Many believe his leadership covers the whole West Bank and that his decisions will largely determine the future of the truce announced by the other factions. While four major Palestinian factions — including Hamas, Islamic Jihad and Fatah itself — agreed on Sunday to freeze anti-Israeli attacks for at least three months, the Brigades’ stance remains at best ambiguous.
Zubeidi said that his local branch of the Brigades had not even been consulted about the truce.
And he insisted that any cease-fire should be conditional on a complete Israeli withdrawal from territory occupied since 1967, the release of all Palestinian prisoners, and an end to Israeli operations and strikes. He said that he would be prepared to join the truce but only if Israel first made a similar declaration. “If there is going to be a truce, it must be on both sides,” he said, recalling how Israeli Prime Minister Ariel Sharon had reacted to the truce announcement by saying it was a domestic Palestinian matter and of no concern to Israel.
“It is for the Israelis to announce that they accept the truce and then we will stop” operations, he said.

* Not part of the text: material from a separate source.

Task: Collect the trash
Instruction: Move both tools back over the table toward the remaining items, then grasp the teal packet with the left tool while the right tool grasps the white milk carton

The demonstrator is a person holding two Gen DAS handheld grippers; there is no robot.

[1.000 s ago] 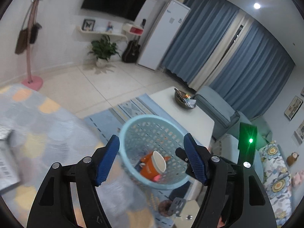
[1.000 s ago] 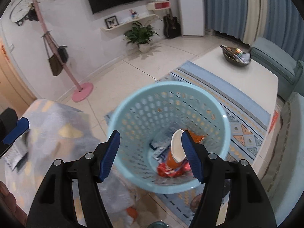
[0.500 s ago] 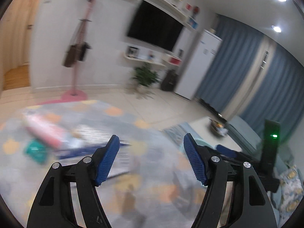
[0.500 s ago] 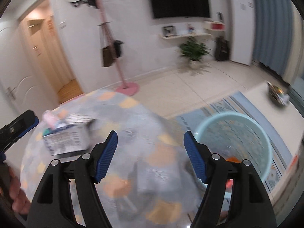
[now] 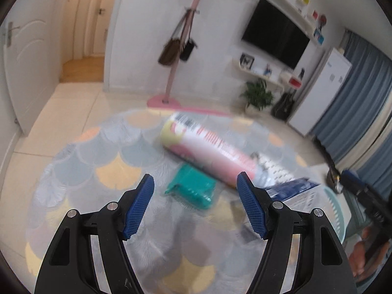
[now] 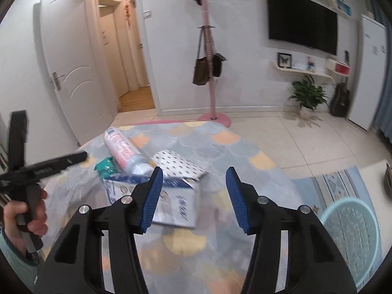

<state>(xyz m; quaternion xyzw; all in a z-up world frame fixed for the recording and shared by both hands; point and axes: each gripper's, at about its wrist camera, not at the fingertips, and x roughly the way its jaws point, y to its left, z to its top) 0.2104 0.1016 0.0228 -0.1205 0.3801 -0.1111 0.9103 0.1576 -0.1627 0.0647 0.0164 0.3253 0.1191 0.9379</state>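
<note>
Trash lies on a round table with a scale-pattern cloth (image 5: 110, 171): a pink and white cylindrical can (image 5: 208, 149) (image 6: 122, 149), a teal packet (image 5: 193, 188) (image 6: 105, 169), a dotted white box (image 6: 178, 164) and a blue and white carton (image 6: 171, 203). My left gripper (image 5: 196, 203) is open and empty, just short of the teal packet. My right gripper (image 6: 193, 196) is open and empty over the carton. The light blue basket (image 6: 352, 237) stands on the floor at the right.
A pink coat stand (image 6: 210, 73) with bags is behind the table. A white low table (image 6: 377, 169) and patterned rug (image 6: 330, 183) lie to the right. A potted plant (image 6: 308, 98), guitar and fridge are by the far wall.
Both grippers have swung left, away from the basket holding the orange cup, to face the trash on the table. Both stay open and empty.
</note>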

Zubeidi was careful not to criticize Palestinian Prime Minister Mahmoud Abbas, a senior figure in Fatah and the driving force behind the truce as he forges ahead to revive peace talks with the Israelis. But he added he only took orders from Arafat.
Arafat may have approved the truce but his confinement in Ramallah by the Israeli Army means that his decisions cannot be seen as having been made of his own free will, Zubeidi argued. The killing on Monday of a Bulgarian construction worker, in an attack, which was claimed by the Brigades, was a perfect illustration of the confusion and divisions within the group which is largely autonomous and has a nebulous hierarchical structure.